= Völuspá hin skamma =

Völuspá hin skamma (Old Norse: 'The Short Völuspá) is an Old Norse poem which survives as a handful of stanzas in Hyndluljóð, in the Poetic Edda, and as one stanza in the Gylfaginning section of Snorri Sturluson's Prose Edda. The name of the poem is only known due to Snorri's citation of it in Gylfaginning (chapter 5):
| [...] ok var sá nefndr Ymir, en hrímþursar kalla hann Aurgelmi, ok eru þaðan komnar ættir hrímþursa, svá sem segir í Völuspá inni skömmu: 7. Eru völur allar frá Viðolfi, vitkar allir frá Vilmeiði, en seiðberendr frá Svarthöfða, jötnar allir frá Ymi komnir. | And that man is named Ymir, but the Rime-Giants call him Aurgelimir; and thence are come the races of the Rime-Giants, as it says in Völuspá the Less: - All the witches spring from Witolf, All the warlocks are of Willharm, And the spell-bearers spring from Swarthead; All the ogres of Ymir come. | |

The additional stanzas that remain appear in Hyndluljóð.

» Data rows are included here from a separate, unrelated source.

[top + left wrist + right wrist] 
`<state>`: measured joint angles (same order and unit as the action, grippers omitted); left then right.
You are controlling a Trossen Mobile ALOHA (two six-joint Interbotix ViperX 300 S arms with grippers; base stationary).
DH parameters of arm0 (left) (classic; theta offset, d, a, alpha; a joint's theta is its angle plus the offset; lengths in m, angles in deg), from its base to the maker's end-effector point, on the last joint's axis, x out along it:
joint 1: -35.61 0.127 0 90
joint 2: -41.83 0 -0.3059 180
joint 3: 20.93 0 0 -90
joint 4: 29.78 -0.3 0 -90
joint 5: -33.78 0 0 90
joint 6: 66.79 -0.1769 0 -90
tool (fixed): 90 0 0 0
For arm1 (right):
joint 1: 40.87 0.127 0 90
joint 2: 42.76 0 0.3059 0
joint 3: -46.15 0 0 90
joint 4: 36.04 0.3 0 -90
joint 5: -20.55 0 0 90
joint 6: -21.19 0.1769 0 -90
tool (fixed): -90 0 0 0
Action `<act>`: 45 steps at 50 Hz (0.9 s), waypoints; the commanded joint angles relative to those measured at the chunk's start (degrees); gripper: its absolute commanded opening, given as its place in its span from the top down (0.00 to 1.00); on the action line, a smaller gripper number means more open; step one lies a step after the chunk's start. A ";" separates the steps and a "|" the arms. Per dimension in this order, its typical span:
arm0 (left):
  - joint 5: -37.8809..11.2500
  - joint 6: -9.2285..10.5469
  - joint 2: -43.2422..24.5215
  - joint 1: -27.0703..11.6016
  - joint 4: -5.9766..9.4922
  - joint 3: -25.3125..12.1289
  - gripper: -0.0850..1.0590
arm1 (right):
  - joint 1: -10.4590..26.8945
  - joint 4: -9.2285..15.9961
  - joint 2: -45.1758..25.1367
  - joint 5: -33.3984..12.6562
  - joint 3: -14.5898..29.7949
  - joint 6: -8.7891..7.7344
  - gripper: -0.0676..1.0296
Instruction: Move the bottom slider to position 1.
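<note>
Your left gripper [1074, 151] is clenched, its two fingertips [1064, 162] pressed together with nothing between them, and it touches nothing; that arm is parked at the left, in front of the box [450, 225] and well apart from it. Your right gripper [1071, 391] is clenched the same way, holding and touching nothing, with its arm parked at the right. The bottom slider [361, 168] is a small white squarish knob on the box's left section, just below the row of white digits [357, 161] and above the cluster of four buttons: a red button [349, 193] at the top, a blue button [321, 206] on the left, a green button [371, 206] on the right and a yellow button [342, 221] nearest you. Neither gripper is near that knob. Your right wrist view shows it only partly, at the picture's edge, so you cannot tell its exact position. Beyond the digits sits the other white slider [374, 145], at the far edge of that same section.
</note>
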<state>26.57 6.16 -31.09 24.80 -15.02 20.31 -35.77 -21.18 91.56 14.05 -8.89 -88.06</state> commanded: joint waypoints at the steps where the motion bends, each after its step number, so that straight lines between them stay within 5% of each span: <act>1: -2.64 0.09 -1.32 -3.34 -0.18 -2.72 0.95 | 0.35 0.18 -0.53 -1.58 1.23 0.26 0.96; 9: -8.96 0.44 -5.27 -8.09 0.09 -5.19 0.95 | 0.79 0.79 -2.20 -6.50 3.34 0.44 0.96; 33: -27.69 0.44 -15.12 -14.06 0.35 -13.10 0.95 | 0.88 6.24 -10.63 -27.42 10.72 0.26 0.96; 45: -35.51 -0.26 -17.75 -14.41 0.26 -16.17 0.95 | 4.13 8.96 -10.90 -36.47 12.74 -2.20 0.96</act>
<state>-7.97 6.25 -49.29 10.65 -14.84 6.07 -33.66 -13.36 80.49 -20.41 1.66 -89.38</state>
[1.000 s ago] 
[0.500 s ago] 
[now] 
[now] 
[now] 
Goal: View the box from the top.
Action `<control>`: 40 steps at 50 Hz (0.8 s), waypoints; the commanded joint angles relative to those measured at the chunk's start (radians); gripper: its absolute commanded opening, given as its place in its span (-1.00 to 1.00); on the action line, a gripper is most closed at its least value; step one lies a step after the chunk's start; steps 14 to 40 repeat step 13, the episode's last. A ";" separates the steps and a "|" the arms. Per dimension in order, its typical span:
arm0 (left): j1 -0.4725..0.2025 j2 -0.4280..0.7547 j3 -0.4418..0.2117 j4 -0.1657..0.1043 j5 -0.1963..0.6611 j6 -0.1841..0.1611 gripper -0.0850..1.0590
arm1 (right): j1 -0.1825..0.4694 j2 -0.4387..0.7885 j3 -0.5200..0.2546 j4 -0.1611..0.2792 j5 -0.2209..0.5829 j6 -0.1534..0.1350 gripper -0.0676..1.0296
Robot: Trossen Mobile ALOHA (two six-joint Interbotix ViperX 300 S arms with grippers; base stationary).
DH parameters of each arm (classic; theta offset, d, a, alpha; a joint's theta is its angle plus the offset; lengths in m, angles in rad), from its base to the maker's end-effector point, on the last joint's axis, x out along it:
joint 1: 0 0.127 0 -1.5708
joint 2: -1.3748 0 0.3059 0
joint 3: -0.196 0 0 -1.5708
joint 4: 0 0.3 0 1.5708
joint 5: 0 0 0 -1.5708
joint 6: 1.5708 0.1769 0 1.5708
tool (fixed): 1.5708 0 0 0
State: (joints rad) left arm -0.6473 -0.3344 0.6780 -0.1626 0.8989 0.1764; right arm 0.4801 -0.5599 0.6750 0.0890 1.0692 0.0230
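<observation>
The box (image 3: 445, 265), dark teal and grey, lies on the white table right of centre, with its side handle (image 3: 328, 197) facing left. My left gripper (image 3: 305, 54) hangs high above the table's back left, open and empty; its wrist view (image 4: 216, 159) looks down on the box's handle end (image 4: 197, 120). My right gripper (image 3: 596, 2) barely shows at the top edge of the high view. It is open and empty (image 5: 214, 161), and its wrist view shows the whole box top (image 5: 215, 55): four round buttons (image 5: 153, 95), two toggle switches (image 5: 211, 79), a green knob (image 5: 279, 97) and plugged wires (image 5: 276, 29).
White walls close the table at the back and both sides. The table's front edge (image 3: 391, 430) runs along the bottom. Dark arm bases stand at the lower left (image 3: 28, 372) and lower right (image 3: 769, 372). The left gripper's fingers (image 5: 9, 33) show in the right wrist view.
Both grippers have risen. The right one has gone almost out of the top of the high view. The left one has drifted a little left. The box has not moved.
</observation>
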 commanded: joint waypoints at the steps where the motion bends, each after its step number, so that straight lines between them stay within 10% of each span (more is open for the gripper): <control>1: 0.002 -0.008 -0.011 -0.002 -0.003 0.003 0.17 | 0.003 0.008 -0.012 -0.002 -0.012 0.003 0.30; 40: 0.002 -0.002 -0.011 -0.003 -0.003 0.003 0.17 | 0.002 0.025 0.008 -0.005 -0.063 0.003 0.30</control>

In his translation of Hyndluljóð, Henry Adams Bellows comments that the preserved fragment of Völuspá hin skamma shows that it was a "late and very inferior imitation of the great Voluspo", and he dates it to the twelfth century. He further suggests that its appearance in Hyndluljóð is due to the blunder of a copyist who confused the two poems, and he does not consider them to be of any great value either as poetry or as mythology.